In this paper we have described an approach to apply reflection to a legacy TP monitor in order to support the implementation of extended transaction models. While the legacy TP monitor already supported a rudimentary form of an open-implementation through the existence of a transaction event facility and interfaces to adjust functionality, we found it lacking a most important feature, namely, the reification of application transaction state and execution behaviors into distinct meta-level objects. We introduced the Reflective Transaction Framework, in which reflection is manifested in a small number of add-on software modules called transaction adapters. Transaction adapters build on the available transaction event and application programming interface facilities of the TP monitor to implement reification and reflection, and provide a meta interface through which users can adjust the behavior of the TP monitor functional component. The Reflective Transaction Framework provides programmers who find the default transaction model insufficient for their applications, the means to reach in to a conventional legacy TP monitor and implement new extended transaction models to meet the requirements specific to their application.

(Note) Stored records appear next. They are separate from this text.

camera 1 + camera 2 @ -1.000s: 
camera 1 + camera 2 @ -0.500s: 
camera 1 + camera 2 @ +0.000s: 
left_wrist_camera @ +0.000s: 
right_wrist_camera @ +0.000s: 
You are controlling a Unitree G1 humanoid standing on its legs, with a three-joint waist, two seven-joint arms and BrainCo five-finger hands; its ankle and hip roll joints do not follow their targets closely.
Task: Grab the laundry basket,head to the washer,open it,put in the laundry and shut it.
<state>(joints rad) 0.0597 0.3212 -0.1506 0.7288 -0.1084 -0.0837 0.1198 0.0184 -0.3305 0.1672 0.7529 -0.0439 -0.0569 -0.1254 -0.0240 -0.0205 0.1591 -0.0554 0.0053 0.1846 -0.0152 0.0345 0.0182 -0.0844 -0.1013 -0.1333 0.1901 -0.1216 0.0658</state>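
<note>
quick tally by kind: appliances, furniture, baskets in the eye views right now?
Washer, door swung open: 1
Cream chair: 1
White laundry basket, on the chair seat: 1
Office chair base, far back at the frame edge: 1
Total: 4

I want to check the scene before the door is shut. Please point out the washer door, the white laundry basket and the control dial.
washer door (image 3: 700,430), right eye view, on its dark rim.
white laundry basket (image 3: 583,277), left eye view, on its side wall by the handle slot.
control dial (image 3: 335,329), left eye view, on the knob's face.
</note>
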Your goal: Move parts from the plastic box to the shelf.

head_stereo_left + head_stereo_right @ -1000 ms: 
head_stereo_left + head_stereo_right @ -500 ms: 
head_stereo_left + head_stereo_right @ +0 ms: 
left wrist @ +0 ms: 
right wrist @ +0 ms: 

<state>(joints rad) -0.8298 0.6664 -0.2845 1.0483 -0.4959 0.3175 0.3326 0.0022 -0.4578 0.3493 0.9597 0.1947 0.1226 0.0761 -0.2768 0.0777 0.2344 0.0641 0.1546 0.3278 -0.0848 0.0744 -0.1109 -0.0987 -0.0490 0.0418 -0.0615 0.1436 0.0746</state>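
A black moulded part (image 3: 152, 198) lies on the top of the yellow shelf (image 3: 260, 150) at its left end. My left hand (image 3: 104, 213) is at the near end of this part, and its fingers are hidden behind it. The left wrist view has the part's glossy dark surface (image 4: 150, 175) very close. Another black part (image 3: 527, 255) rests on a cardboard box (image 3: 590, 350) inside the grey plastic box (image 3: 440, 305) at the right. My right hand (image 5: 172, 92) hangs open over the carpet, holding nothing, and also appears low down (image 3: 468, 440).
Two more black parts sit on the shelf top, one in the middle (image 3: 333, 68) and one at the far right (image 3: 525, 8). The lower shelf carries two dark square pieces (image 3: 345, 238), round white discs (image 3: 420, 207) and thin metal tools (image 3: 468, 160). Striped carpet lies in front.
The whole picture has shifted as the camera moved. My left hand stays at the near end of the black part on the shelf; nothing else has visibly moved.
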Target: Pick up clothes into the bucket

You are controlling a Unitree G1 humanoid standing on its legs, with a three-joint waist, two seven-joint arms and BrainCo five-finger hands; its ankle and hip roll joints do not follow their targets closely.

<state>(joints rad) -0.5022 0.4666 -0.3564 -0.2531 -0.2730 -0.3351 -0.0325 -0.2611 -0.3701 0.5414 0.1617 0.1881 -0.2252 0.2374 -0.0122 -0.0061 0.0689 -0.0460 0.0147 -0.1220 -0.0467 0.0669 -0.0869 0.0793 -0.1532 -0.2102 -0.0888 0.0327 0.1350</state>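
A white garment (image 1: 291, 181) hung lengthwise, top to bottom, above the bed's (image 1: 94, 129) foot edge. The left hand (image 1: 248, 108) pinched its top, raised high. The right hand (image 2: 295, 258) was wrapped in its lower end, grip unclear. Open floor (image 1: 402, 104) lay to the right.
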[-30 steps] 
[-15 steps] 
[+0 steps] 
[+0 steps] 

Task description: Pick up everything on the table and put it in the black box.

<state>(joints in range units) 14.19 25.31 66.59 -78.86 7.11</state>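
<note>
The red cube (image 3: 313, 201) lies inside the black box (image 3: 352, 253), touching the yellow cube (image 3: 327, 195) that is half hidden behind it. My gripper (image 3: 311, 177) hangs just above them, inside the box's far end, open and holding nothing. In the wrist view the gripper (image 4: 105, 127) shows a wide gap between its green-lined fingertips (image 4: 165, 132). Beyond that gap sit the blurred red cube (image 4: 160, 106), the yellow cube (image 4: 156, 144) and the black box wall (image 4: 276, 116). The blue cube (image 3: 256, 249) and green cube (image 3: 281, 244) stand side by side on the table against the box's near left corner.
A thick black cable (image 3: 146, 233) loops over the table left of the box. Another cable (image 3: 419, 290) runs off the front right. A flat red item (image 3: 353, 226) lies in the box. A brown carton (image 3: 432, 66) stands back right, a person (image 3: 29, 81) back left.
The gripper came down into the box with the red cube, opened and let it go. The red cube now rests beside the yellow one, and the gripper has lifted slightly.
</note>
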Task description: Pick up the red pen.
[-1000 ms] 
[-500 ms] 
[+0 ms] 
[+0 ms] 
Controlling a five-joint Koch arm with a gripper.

The Reflective Transaction Framework represents a new application of reflective concepts. While there have been papers that discuss various aspects of reflection and classify metalevel reflective architectures from different viewpoints, there are few previous works that apply reflection to legacy systems. One contribution of the Reflective Transaction Framework is that it demonstrates the practicality and usefulness of this new application of reflection to incrementally extend a legacy TP monitor. In general, this requires very little change at the underlying TP monitor. A distinct advantage of this approach is that of reusability. A second, more pragmatic contribution of the Reflective Transaction Framework, is that it provides the first practical method to implement a wide range of extended transaction models on an industrial-grade TP monitor. By doing so, we hope this will enables application developers to draw conclusions from direct experience in applying extended transaction models in real, working environments.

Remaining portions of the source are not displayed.